Businesses help restaurants, workers during pandemic
PARKERSBURG — When Gov. Jim Justice announced last week that West Virginia restaurants had to close to dine-in business, Ed McDonough saw a couple of problems.
First, many of those businesses would be losing revenue. Second, most of the employees at McDonough, Eddy, Parsons & Baylous, of which McDonough is president, go out for lunch.
“We said, ‘Ok, we’re going to pick a place a day and we’re going to buy lunch for you,'” he said. “Every day we went to a different place and ordered for everyone.”
The firm’s approximately 15 employees have had lunch from Heavenly Ham, the Frosty Shop, Gyro King, Third Street Deli, Der Dog Haus and the Pizza Place over the last week, McDonough said. It helps replace some of the money the restaurants are losing without customers eating in, and it keeps workers fed efficiently.
“I’m one of those people that likes to buy local and support the economy,” said McDonough, who is also chairman of the board for Wood County Economic Development. “We’re part of Parkersburg, and they’re part of Parkersburg. And it seems to me the restaurants were most directly impacted immediately.”
Peoples Bank has its associates ordering lunch in on Tuesdays and Thursdays, said Ashley Brown, vice president regional manager.
“That’s across our entire footprint, not just here locally,” she said. “This is a way for us to stimulate the economy within our small business community.”
Since Friday, Pete’s Pizza in Mineral Wells has delivered four dozen pizzas to front-line workers who have to remain on the job in spite of stay-at-home orders, co-owner Jodi Damron said. It started with a contribution from a family member.
“They wanted 10 pizzas just sent to whoever; they were trying to help out,” Damron said.
So they delivered the pizzas to workers at the WVU Medicine Camden Clark Medical Center Emergency Department. The next day, Steve’s Plumbing in Mineral Wells bought 10 pizzas for employees of the south Parkersburg Walmart, Damron said.
After being closed on Sunday, Pete’s delivered a total of 20 pizzas to the Wood County 911 Center, the Sheriff’s Department, Parkersburg Police Department and Camden Clark Ambulance Service. They were bought by Wired Up Electrical Services owners Rodney and Nikki Worrell.
“Let’s do something for the guys that have to be out there around the people that may have this disease,” Rodney Worrell said.
Wood County 911 Director Rick Woodyard said it means a lot to receive support from the community during a difficult time for everyone.
“I think it’s outstanding,” he said. “And our people certainly appreciated it.”

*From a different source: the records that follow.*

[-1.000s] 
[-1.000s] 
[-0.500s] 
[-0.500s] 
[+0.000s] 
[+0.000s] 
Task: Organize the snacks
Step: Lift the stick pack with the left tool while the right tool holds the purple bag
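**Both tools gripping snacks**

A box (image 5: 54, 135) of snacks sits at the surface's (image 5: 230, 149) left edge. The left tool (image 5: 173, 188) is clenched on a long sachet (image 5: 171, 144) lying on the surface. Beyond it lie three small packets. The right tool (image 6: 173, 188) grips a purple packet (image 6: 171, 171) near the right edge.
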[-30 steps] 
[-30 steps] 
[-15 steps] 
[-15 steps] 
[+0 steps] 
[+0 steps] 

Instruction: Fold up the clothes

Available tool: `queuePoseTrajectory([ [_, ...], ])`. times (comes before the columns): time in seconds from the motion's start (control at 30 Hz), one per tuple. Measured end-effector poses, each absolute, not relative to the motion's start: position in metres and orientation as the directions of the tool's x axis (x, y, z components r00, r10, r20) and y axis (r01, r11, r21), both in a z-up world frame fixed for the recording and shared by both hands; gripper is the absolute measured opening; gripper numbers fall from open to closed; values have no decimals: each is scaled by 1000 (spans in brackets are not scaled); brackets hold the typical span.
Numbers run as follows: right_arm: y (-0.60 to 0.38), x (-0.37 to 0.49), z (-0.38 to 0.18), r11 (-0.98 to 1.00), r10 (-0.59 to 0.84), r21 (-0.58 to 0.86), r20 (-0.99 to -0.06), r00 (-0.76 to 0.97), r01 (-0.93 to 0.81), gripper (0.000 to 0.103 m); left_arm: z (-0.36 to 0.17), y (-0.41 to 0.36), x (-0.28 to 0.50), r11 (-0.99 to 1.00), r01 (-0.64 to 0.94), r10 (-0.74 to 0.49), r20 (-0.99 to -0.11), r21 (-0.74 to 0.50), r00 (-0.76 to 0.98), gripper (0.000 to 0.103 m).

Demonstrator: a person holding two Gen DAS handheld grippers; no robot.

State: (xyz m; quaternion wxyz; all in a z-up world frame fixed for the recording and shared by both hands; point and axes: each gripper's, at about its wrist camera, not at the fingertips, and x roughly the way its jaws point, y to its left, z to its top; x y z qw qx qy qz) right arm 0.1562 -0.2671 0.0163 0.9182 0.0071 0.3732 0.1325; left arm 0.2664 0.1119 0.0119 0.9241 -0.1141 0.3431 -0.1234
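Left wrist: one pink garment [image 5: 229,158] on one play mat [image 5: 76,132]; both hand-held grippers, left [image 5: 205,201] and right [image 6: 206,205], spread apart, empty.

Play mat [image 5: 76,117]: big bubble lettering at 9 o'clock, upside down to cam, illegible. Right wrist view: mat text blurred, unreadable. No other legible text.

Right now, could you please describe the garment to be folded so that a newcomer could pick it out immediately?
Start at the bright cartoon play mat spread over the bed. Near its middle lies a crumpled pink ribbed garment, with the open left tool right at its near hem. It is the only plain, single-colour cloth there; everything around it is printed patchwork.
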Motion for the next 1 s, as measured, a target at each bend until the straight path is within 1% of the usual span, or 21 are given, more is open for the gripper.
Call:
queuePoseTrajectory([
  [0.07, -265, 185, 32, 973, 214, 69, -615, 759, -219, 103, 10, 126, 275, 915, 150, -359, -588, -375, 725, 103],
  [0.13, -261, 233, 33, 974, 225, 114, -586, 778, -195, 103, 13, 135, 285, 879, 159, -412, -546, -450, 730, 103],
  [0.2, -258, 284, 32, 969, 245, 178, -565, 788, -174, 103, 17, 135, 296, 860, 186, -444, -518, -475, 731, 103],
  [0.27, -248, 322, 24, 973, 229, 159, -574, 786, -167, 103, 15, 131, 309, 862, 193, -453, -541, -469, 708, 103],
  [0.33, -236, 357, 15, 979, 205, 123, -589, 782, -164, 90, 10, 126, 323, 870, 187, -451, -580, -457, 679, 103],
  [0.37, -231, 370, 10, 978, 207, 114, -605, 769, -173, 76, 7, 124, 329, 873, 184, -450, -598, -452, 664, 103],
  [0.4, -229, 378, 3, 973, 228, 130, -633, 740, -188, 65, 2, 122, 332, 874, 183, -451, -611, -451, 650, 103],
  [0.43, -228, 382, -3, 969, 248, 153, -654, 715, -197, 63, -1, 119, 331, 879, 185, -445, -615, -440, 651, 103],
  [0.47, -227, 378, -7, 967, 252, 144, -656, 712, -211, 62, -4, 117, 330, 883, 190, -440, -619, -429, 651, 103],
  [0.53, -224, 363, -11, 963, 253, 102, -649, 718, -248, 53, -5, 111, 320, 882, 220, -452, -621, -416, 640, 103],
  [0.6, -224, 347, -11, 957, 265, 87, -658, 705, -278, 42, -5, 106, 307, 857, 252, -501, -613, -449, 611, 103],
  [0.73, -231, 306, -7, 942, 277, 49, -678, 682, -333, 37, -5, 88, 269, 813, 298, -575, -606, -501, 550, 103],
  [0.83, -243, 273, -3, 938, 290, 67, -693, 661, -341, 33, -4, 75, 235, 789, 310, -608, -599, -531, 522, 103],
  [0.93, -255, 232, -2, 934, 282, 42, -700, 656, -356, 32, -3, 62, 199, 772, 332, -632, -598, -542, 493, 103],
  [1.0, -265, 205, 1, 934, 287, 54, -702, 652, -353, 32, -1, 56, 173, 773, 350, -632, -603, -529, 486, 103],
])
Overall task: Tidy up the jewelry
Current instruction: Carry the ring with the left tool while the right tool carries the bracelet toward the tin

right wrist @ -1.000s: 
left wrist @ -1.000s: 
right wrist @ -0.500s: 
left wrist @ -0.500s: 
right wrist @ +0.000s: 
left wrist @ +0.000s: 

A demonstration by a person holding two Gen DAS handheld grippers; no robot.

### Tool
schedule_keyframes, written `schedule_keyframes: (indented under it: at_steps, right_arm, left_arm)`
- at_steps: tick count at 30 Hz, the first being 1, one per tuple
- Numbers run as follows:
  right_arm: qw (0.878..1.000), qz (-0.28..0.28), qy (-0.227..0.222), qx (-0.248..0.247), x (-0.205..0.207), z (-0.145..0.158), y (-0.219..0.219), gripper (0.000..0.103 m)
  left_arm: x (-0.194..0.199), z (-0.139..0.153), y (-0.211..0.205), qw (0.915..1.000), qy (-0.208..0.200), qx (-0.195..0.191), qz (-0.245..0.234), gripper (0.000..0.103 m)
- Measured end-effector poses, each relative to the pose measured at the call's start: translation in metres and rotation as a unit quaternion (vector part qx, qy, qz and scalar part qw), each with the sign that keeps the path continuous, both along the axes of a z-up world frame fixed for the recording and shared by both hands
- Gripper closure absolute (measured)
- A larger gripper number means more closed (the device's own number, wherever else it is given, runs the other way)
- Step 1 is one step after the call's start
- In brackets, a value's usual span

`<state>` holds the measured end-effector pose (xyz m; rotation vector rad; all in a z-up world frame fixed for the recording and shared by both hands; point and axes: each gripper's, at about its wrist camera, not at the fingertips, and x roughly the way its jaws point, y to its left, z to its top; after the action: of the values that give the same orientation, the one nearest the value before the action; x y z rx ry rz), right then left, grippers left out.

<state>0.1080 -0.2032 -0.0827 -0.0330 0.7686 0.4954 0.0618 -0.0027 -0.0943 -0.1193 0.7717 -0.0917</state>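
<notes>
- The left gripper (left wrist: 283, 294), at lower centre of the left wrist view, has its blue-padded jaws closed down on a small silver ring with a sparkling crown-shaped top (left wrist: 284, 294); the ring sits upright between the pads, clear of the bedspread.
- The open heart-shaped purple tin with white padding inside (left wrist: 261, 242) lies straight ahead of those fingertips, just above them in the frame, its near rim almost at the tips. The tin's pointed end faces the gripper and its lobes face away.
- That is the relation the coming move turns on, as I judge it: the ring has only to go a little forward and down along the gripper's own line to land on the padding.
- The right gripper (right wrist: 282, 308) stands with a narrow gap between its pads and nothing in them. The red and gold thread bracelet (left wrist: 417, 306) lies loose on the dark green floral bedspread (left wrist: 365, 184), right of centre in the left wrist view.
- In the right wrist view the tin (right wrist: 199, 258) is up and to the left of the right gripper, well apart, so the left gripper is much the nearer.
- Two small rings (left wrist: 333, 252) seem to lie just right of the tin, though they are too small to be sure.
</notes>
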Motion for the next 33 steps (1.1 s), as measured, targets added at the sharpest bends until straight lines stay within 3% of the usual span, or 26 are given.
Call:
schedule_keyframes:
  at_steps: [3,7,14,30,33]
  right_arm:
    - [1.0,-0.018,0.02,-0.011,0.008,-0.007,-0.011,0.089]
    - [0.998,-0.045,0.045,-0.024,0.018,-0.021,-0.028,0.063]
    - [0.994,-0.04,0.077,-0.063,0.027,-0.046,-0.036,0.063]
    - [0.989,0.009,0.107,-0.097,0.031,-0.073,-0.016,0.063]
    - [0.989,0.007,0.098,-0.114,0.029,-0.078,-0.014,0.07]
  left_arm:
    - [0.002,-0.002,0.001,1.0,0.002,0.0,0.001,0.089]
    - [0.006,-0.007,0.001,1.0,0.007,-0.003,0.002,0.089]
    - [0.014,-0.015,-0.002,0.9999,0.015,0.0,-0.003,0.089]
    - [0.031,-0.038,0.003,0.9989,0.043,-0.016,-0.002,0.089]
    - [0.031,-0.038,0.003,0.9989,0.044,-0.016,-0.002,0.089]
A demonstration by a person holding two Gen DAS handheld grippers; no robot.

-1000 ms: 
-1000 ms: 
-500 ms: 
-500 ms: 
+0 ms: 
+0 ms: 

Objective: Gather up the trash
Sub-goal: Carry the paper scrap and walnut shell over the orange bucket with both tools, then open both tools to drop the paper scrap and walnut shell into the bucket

Wenmoth Insurance Specialists in Parkersburg bought pizzas for the West Virginia State Police detachment and pepperoni rolls for truckers stopping at the Mineral Wells truck stop off Interstate 77 on Tuesday, Damron said. The Warehouse Church, where she’s a member, has placed “a substantial order” for hospital workers, while Pifer’s Towing ordered $500 worth for front-line workers as well.
“It helps us out by keeping my people working,” said Damron, noting Pete’s has five employees. “And it feeds people that can’t shelter during this.”
Damron said she encourages everyone to help out those in need during the pandemic, by buying them food or some other effort.
“This is our chance to be better people on the other side,” she said.
Camden Clark has also received food deliveries from establishments including the Hideout, the Original Pizza Place Marietta, Papa John’s, Cracker Barrel, Outback Steakhouse and Chik Fil A.
“Being on the front lines in health care as this COVID-19 pandemic evolves is a challenge, but the kindness of our community makes it a little easier for our team during this time,” said MarJean Kennedy, vice president, marketing, business development and strategic initiatives for the hospital. “We are so grateful for the support from area businesses and residents with their generous acts of kindness, and especially the delivery of delicious meals. In times like this, it is gratifying to be part of such a caring community.”